Le HCSF a dit : fermez le banc !

Les premiers banquiers étaient assis sur des bancs ! Pas dans une belle agence bien située dans les rues passantes, mais sur le banc d’un marché, au milieu des Foires, au cœur des échanges entre commerçants. C’est ainsi qu’en Italie au Moyen-Âge on désigna ces individus des “banchiere”, qui donna banquier dans notre langue.

Mais revenons à nos ouailles, les prêteurs et les emprunteurs de 2022.

Donc on ferme le banc ! On corsète les banques et on ferme le robinet du prêt immo. Pas de crédit immobilier au-delà d’un taux d’endettement de 35% ni d’une durée de 25 ans. Telles sont les conditions d’un budget maximum, sinon aucune banque ne prêtera.

Nous sommes loin de la souplesse d’antan, quand les banques accordaient des prêts sur des durées de 30 voire 35 ans (il y eut même du 40 ans), ouvrant à beaucoup de jeunes l’accès à la propriété immobilière grâce à l’abaissement des mensualités.

“Quand on a des taux, fixes qui plus est, qui pourraient s’établir à 1,50, voire 1,70% sur 30 ans, le surcoût n’est rien en regard de la capacité d’emprunt supplémentaire des accédants", écrit Bruno Rouleau, Président de l’Apic, association de courtiers en prêt immobilier. Pourquoi ne peut-on de nouveau emprunter sur 30 ans ?

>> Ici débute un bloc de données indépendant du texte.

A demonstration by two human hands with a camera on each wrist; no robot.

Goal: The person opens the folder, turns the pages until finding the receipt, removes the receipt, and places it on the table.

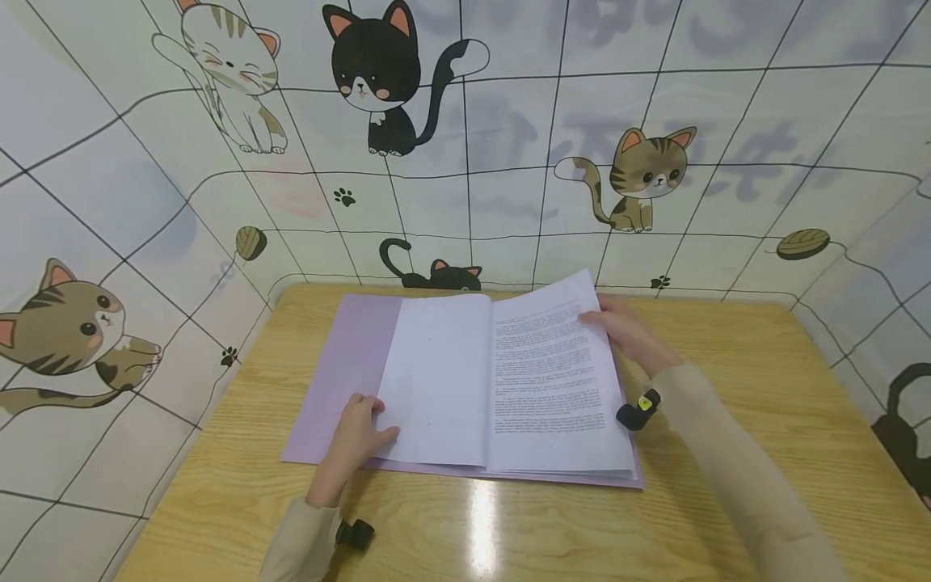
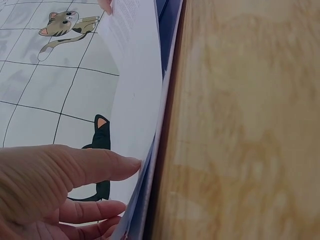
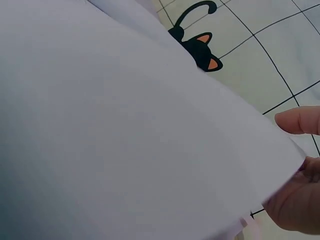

Devenir propriétaire devient un rêve très encadré. Il a été décidé de brider le désir de posséder sa maison ou son appartement. L’investissement locatif est lui aussi découragé. Il faudra revoir ses ambitions, rentrer dans les cases et montrer patte blanche.

Nous sommes loin aussi du bon vieux 33% de taux d’endettement, qui plus est hors assurance, le fameux tiers de nos revenus, qui était alors une règle non écrite, une norme tacite, un taux de référence qui avait la vertu d’être souple, pouvant être dépassé à la discrétion du prêteur, suivant le profil et le projet de l’emprunteur.

C’était l’époque de l’intuitu personae, aussi celle du bon sens : faire crédit, c’était prendre un risque mesuré et c’était faire confiance.

Encadrement inédit du crédit immobilier

Manifestement Bercy, le Ministère des Finances, dont dépend le HCSF, ne fait plus confiance aux prêteurs ni aux emprunteurs pour se mettre d’accord entre eux sur ce qu’il est possible d’acheter, ni même s’entendre sur un niveau de risque acceptable pour les deux parties.

C’est du jamais vu !

Un crédit immobilier a toujours été un compromis entre ce qu’on veut et ce qu’on peut ; une offre de prêt immobilier est un contrat, objet d’une libre discussion, étayée par des preuves de solvabilité, entre un emprunteur et un prêteur.

Le prêteur connaît ses propres limites et l’emprunteur connaît ses propres moyens, dans le cadre de son train de vie. Aucun des deux ne se mettra en difficulté et si tel était le cas, le devoir de conseil du banquier lui impose de refuser le prêt.

Un banquier ne fait pas n’importe quoi. Un particulier a le droit de lui demander un prêt que le banquier a le droit de lui accorder ou de lui refuser. Ils en parlent ensemble, jugent ensemble de la situation, discutent des conditions, s’entendent ou pas.

Surtout une limite existait déjà : le taux d’usure, plafond suffisant pour protéger les prêteurs et les emprunteurs. Rappelons enfin qu’avant de retoquer un candidat, le banquier ou le courtier immobilier font des recommandations. Une baisse du prix est-elle possible, pouvez-vous augmenter votre apport ? Entre autres issues possibles pour délivrer le sésame du financement.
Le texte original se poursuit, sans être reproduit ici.